Te souviens-tu ...
Parce que Hüsker Dü ça veut à près dire ça dans une
de ces langues nordiques (norvégien ?) avec plein de trémas et de o barrés
… Hüsker Dü est un de ces groupes maudits, parce qu’à peu près oublié, par les
livres d’Histoire. Pourtant il est reconnu que ses enfants musicaux (par les
intéressés eux-mêmes) qui sont par ordre d’apparition les Pixies, Nirvana, et
tous les suiveurs-successeurs de ces deux-là ce qui fait quand même pas mal de
monde, doivent beaucoup à Hüsker Dü…
La « carrière » de Hüsker Dü est contenue
dans les années 80 (discographiquement de 82 à 87, huit disques dont deux
doubles en 6 ans, copieux …) et leurs contemporains, alors qu’ils commençaient
à être connus, aimaient à les englober dans cette litanie de losers magnifiques
de cette décade « maudite », comme au hasard, les Replacements. Avec
lesquels ils partageaient une proximité géographique certaine (Saint Paul pour
Hüsker Dü, Minneapolis pour les Replacements, les deux villes principales du
Minnesota, de part et d’autre du Mississippi).
Norton, Hart & Mould : Hüsker Dü |
Hüsker Dü, c’est un trio. Bob Mould, guitariste en
apprentissage de calvitie et d’embonpoint (tiens, comme Black Francis des
futurs Pixies), Greg Norton, bassiste taiseux dont le seul point notable est
d’arborer une grotesque moustache très Second Empire, et Grant Hart, batteur chevelu
et défoncé notoire. Mould et Hart se partagent à parts à peu près égales
compositions et chant, et sur la fin de leur parcours, on verra leurs
différences (Mould plutôt rentre-dedans, Hart beaucoup plus mélodique). Sur ce
« Zen Arcade », ils ont écrit chacun à peu près un tiers des titres
et cosigné les autres.
A ses débuts, le groupe est influencé par la scène
punk hardcore locale, et par les « célébrités » nationales du genre
comme Black Flag et les Dead Kennedys. C’est d’ailleurs sur SST le label formé par
Greg Ginn guitariste de Black Flag, que paraîtront quelques-uns de leurs disques,
dont ce « Zen Arcade ». Pour situer leur « gloire » et les
moyens qui vont avec, les 23 titres de ce double vinyle seront enregistrés en
quelques dizaines d’heures de studio pour un budget de quelques centaines de
dollars. Tout est capté live en studio, auto-produit, autant dire qu’on est pas
dans la fioriture sonore. L’objectif optimiste du groupe était d’en presser (et
d’en vendre) entre trois et cinq mille copies. En vinyle évidemment, d’où un
découpage sonore rattaché aux quatre faces. Les deux premières plutôt (très)

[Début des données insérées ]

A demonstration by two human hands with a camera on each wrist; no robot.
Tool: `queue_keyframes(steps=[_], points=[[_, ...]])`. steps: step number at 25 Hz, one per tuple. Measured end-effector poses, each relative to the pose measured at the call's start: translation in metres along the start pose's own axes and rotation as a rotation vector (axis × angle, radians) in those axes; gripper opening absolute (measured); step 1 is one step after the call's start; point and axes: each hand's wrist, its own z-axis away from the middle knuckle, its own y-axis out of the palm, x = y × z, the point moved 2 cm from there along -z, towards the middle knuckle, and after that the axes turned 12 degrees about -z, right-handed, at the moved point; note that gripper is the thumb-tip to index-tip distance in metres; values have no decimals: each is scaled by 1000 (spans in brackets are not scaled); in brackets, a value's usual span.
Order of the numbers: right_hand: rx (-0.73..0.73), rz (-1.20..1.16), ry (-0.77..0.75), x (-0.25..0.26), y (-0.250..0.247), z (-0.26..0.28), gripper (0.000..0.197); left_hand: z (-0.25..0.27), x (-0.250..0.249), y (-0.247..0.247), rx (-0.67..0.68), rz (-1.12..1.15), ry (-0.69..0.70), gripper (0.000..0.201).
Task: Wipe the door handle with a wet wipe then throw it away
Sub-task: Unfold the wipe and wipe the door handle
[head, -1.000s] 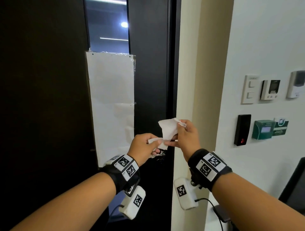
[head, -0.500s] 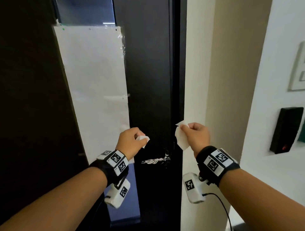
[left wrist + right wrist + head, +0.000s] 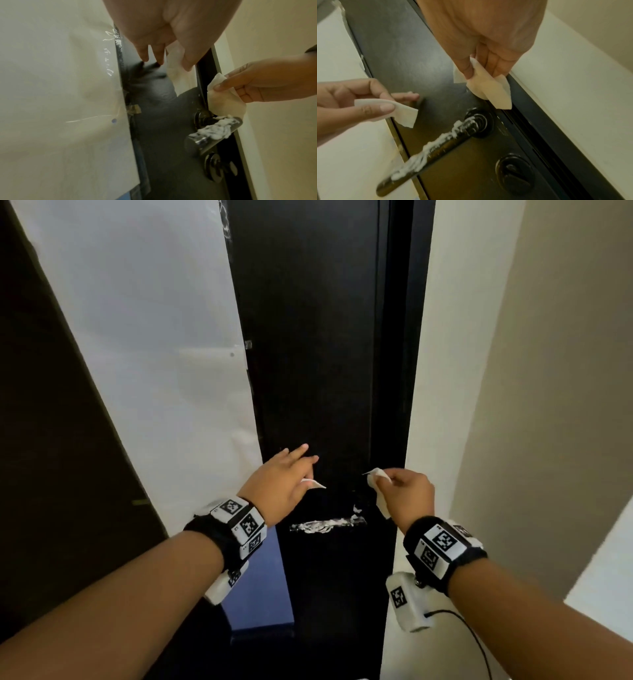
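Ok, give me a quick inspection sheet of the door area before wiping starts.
Surface: black door, white sheet taped on.
Job's things: door handle smeared with white foam, unwiped; wet wipe above it, apart.
Clutter: torn white piece.
Hands: right hand pinches the wipe; left hand pinches the torn piece.
Cables: black lead from the right wrist camera.
Surroundings: keyhole below the handle, beige wall.
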Motion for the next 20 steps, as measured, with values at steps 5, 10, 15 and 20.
queue_keyframes(steps=[5, 10, 15, 20], points=[[14, 57, -60, -29, 23, 7, 14, -6, 21, 14, 27, -248, 226, 12], [64, 144, -167, -42, 42, 31, 23, -10, 29, 19, 47, -224, 287, 10], [243, 329, -233, -45, 47, 45, 38, -10, 26, 17, 34, -226, 295, 9], [336, 450, -209, -51, 38, 45, 42, -11, 26, 18, 13, -244, 308, 10]])
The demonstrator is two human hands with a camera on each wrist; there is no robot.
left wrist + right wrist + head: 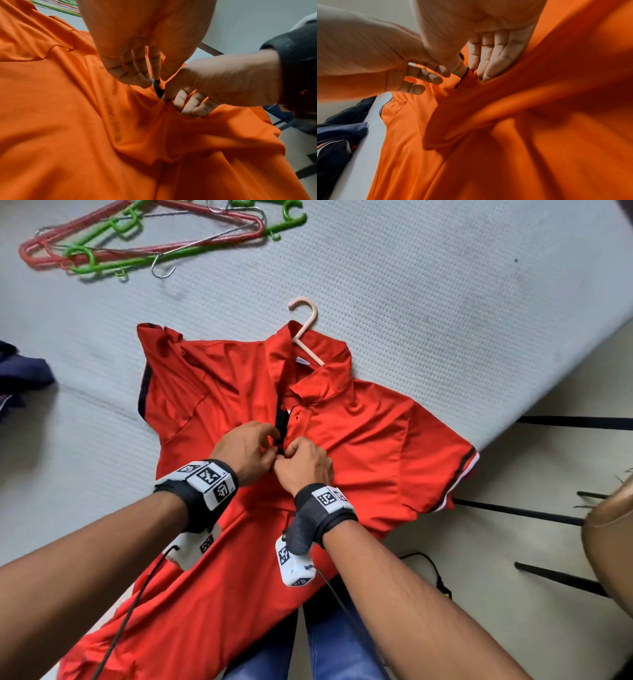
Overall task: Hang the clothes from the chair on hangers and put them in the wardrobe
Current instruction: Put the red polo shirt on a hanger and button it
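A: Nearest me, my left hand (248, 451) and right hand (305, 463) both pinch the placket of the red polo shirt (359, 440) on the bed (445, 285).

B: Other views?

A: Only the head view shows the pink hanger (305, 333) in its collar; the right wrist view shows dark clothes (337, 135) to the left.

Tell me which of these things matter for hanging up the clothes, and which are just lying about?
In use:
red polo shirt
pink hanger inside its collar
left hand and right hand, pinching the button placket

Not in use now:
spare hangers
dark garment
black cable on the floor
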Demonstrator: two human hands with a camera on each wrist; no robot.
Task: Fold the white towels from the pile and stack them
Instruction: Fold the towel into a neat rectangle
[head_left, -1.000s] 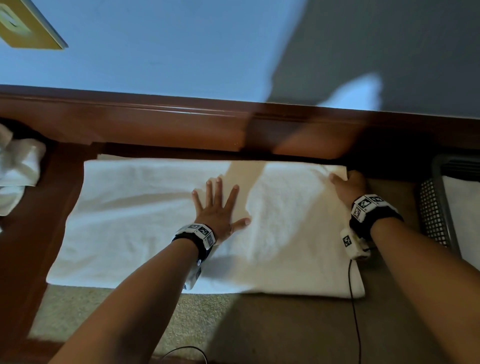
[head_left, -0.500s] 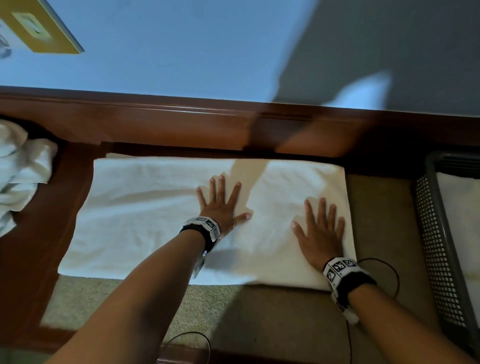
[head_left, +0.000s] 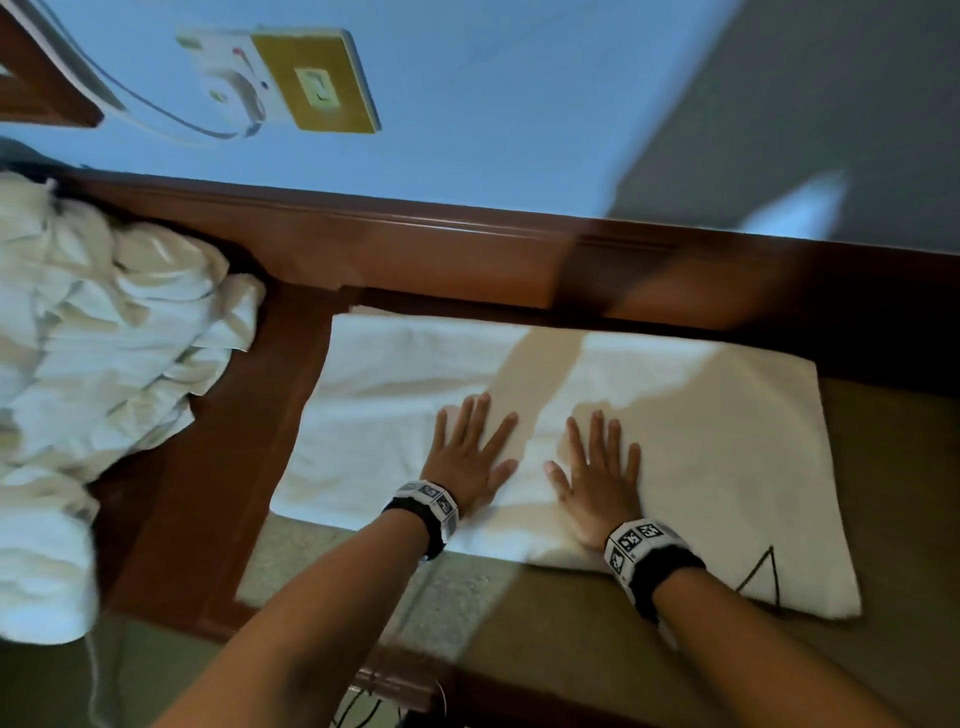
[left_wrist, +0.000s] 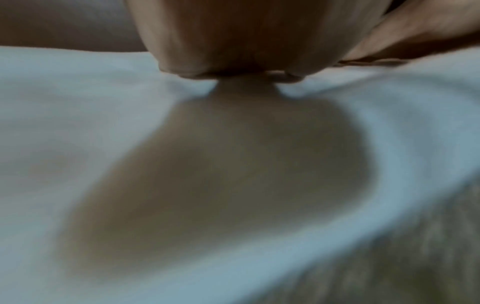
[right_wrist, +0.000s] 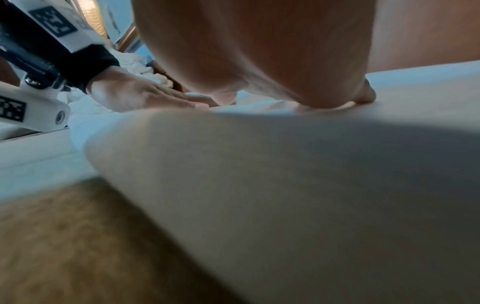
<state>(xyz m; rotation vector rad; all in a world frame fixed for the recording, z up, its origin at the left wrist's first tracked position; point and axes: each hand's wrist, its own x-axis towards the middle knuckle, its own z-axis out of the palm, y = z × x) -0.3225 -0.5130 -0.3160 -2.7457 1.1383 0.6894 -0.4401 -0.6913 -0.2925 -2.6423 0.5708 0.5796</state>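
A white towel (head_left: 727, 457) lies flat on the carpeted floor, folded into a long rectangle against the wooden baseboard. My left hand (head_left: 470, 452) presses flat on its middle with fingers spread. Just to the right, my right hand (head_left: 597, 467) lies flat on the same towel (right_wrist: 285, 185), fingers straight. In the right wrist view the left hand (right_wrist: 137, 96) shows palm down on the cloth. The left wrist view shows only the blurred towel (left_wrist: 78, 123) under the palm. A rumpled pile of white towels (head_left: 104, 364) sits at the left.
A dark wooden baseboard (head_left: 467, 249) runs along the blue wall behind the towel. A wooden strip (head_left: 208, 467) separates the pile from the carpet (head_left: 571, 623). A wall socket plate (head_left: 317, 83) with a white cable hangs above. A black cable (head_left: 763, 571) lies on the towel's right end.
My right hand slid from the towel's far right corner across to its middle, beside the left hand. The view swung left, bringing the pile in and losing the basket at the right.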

rêches, la troisième plus mélodique, et la quatrième disons, … expérimentale. Parenthèse :
plutôt qu’au niveau dynamique et qualité sonore, c’est avec ce genre de disques
que le Cd montre ses limites par rapport au vinyle, ici tout s’enchaîne sans
pause physique ou temporelle (plus besoin de se lever pour changer le disque ou
le retourner) … Autant dire que pour s’enquiller les soixante-dix minutes de
« Zen Arcade », faut laisser de côté tout ce qui a trait à la hi-fi
de luxe. « Zen Arcade » est un disque qui se mérite … et se subit.
Des lustres plus tard, des revues ayant pignon international sur rue en feront
un des disques majeurs de la décennie, Rolling Stone (il me semble) le citant
même comme un des cent disques les plus essentiels du rock … Mouais …
Pour les puristes (intégristes ?) « Zen
Arcade » est la quintessence, la substantifique moelle de Hüsker Dü.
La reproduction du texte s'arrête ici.